▸ **Task objective**: Go through the lines below and copy any that hold the string "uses".

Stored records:
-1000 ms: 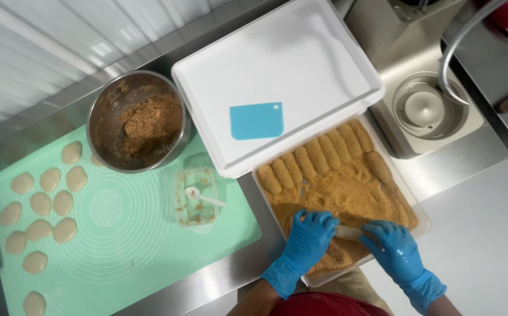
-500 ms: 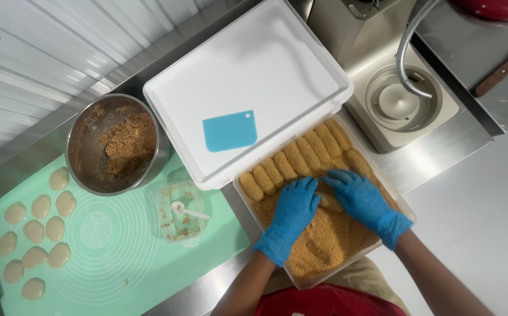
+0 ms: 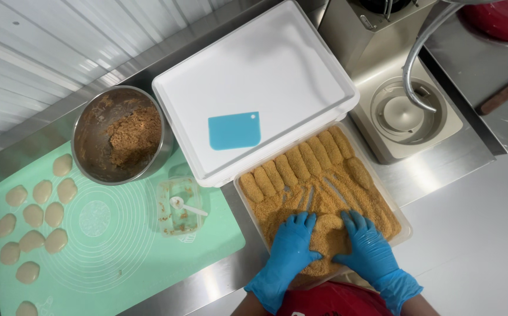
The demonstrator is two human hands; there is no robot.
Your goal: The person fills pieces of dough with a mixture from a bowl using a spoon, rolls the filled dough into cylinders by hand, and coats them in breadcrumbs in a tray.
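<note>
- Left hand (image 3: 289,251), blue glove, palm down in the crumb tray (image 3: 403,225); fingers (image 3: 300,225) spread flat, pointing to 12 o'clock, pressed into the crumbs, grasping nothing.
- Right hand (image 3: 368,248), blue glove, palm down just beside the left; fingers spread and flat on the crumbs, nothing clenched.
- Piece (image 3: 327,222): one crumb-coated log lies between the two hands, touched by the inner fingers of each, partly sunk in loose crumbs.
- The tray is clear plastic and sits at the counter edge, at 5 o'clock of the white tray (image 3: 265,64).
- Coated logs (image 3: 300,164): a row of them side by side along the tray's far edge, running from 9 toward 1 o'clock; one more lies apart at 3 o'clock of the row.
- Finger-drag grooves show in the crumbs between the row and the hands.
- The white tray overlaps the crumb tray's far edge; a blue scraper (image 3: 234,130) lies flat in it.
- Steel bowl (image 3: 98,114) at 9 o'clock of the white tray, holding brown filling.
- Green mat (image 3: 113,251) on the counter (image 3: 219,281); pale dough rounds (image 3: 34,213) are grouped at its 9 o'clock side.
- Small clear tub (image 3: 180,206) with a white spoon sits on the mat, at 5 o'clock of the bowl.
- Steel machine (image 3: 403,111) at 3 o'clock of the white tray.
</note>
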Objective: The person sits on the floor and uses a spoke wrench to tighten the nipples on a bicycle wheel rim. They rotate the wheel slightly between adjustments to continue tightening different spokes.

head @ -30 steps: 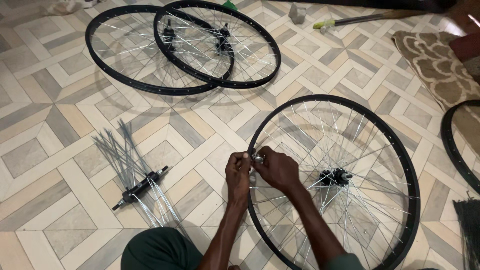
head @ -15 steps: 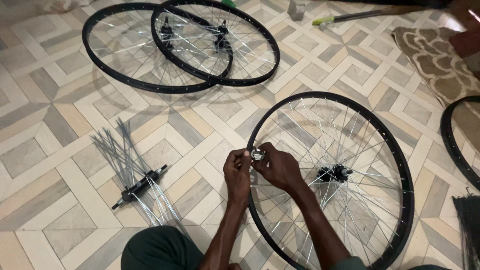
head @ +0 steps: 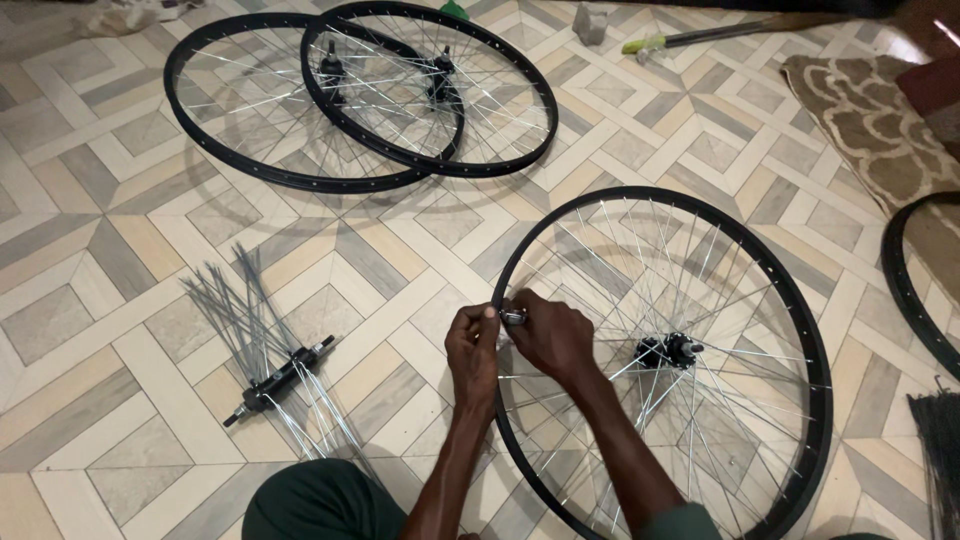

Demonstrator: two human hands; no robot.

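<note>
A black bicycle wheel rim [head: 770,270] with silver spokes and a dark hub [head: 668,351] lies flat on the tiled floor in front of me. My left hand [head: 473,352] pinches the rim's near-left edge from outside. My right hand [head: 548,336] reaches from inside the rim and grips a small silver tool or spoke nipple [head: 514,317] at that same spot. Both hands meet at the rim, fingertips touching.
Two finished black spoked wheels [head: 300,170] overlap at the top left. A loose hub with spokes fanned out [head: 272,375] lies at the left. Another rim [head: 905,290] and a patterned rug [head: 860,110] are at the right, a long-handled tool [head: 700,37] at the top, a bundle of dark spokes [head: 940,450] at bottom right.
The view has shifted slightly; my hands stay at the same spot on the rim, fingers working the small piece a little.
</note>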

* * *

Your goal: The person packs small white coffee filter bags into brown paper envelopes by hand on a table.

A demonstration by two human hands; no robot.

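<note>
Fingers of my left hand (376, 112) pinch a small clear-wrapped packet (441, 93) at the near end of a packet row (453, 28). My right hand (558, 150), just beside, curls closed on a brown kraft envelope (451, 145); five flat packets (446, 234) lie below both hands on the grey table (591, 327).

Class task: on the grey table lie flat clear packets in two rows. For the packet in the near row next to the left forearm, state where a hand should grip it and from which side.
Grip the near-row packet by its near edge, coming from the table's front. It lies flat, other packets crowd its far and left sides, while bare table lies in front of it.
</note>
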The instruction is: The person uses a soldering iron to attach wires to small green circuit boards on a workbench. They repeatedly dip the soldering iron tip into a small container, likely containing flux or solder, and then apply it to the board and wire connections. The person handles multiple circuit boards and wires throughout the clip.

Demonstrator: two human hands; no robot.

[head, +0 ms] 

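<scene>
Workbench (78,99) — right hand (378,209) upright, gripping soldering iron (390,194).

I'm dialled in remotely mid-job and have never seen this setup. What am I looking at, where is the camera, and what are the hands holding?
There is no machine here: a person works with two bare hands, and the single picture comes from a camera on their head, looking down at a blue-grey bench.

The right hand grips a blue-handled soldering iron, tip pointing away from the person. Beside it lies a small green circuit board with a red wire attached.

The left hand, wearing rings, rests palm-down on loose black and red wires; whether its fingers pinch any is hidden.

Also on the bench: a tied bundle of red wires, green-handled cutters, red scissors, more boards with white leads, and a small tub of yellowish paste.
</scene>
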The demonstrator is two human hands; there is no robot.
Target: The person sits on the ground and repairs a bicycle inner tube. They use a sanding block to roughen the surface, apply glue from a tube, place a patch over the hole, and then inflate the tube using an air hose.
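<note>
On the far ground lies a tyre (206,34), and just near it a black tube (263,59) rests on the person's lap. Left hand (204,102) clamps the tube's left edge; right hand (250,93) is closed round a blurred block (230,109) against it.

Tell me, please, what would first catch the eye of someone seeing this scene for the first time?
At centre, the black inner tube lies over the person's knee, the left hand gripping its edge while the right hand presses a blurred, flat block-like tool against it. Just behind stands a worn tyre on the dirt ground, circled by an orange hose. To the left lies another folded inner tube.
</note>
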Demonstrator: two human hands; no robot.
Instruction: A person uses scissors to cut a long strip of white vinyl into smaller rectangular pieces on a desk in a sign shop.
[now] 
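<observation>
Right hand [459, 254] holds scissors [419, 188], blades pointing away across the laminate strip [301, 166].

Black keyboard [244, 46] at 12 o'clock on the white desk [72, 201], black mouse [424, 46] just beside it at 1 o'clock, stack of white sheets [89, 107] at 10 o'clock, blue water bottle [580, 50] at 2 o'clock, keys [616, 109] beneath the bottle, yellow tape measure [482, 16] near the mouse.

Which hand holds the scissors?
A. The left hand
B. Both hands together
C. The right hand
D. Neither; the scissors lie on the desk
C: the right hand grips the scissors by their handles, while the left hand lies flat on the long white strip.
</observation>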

▸ **Exercise answer**:
Objective: The person sits on the floor and uses a spoke wrench to tighten the nipples on a bicycle wheel rim. They rotate the wheel slightly between adjustments to continue tightening different spokes.
The instruction is: The person uses a soldering iron to attach wires to small green circuit boards on a workbench. They repeatedly dip the soldering iron tip into a small container, likely containing flux or solder, and then apply it to the board and wire connections. The person handles multiple circuit boards and wires throughout the clip.
Instruction: A person uses scissors to cut a long strip of white vinyl into smaller rectangular pieces on a desk in a sign shop.

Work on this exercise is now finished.